Top Stories Covered in This Video
Chapters
0:00 Introduction
0:08 AbbVie eyes amylin to broaden obesity portfolio
0:33 Arrowhead RNAi programs cut visceral and liver fat, boost combo weight loss
1:03 Viking completes enrollment in VK2735 maintenance-dosing study
1:47 Thermo Fisher’s CorEvitas launches obesity RWE registry
2:15 Lilly CFO: orforglipron on track for potential Q2 FDA nod
2:38 Lilly inks $1.3bn obesity discovery deal with Nimbus
3:09 Alveus debuts with $160m to advance amylin-based pipeline
3:38 Structure: oral GLP-1 pills could reach 25–50% market share by 2030
4:04 How to reach us
Transcript
Welcome to this week’s edition of Obesity Updates, covering breakthroughs in the past two weeks. Brought to you by LucidQuest.

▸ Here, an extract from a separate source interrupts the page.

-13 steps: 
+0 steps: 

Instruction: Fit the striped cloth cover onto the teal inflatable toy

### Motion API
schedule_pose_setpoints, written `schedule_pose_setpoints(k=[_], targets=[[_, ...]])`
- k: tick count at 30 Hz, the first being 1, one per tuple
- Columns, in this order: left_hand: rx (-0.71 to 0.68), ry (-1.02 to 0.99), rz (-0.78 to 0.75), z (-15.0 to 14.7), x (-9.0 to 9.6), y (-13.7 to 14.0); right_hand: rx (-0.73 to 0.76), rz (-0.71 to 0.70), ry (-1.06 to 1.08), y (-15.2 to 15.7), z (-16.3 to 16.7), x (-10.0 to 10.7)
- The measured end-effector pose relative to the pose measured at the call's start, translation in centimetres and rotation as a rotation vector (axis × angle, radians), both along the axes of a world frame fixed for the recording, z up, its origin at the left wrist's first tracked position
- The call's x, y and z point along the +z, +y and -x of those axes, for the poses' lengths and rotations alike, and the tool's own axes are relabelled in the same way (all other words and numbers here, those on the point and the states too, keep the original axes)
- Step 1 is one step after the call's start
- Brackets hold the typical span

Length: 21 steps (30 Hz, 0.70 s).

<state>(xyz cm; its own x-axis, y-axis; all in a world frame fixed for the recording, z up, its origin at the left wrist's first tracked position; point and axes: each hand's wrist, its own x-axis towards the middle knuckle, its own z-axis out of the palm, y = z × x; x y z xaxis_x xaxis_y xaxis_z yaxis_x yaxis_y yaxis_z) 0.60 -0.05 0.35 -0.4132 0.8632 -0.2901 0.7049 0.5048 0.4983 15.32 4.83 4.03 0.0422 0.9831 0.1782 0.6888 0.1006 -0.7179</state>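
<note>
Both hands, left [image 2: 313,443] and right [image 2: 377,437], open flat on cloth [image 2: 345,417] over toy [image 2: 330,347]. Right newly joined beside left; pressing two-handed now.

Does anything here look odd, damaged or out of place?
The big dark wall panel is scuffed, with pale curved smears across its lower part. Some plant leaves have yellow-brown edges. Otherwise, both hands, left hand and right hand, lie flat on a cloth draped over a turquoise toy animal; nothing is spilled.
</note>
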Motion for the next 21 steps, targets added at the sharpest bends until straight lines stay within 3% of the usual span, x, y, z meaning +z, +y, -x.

AbbVie outlined at the JPM Healthcare Conference a plan to broaden its obesity portfolio by pursuing amylin, including an asset from Gubra referred to as GUBamy. The goal is improved tolerability and sustained weight loss versus first generation GLP-1s, positioning aesthetics and obesity as complementary customer bases.
Arrowhead reported interim Phase 1 and 2a data for RNAi candidates ARO-INHBE and ARO-ALK7 in small ongoing cohorts with generally favorable safety. ARO-INHBE combined with tirzepatide roughly doubled weight loss at week 16 and tripled fat reductions at week 12 versus tirzepatide alone in obese adults with type 2 diabetes, noting the small n.
Viking completed enrollment in a Phase 1 randomized, double blind, placebo controlled maintenance study of VK2735 in about 180 adults with BMI at least 30. After 19 weeks of weekly subcutaneous dosing, participants transition to multiple subcutaneous and oral maintenance regimens of the same GLP-1 and GIP agonist molecule. The trial assesses safety, tolerability, pharmacokinetics, and exploratory weight endpoints from baseline and week 19 to week 31, with potential implications for clinical and payer decisions once data mature.
Thermo Fisher’s CorEvitas launched a prospective obesity registry to capture clinician and patient reported outcomes on effectiveness, safety, adherence, and experience. The aim is regulatory grade, longitudinal real world evidence to inform treatment patterns across diverse settings. Results could guide practice and payer discussions, with interpretation dependent on design and confounding control.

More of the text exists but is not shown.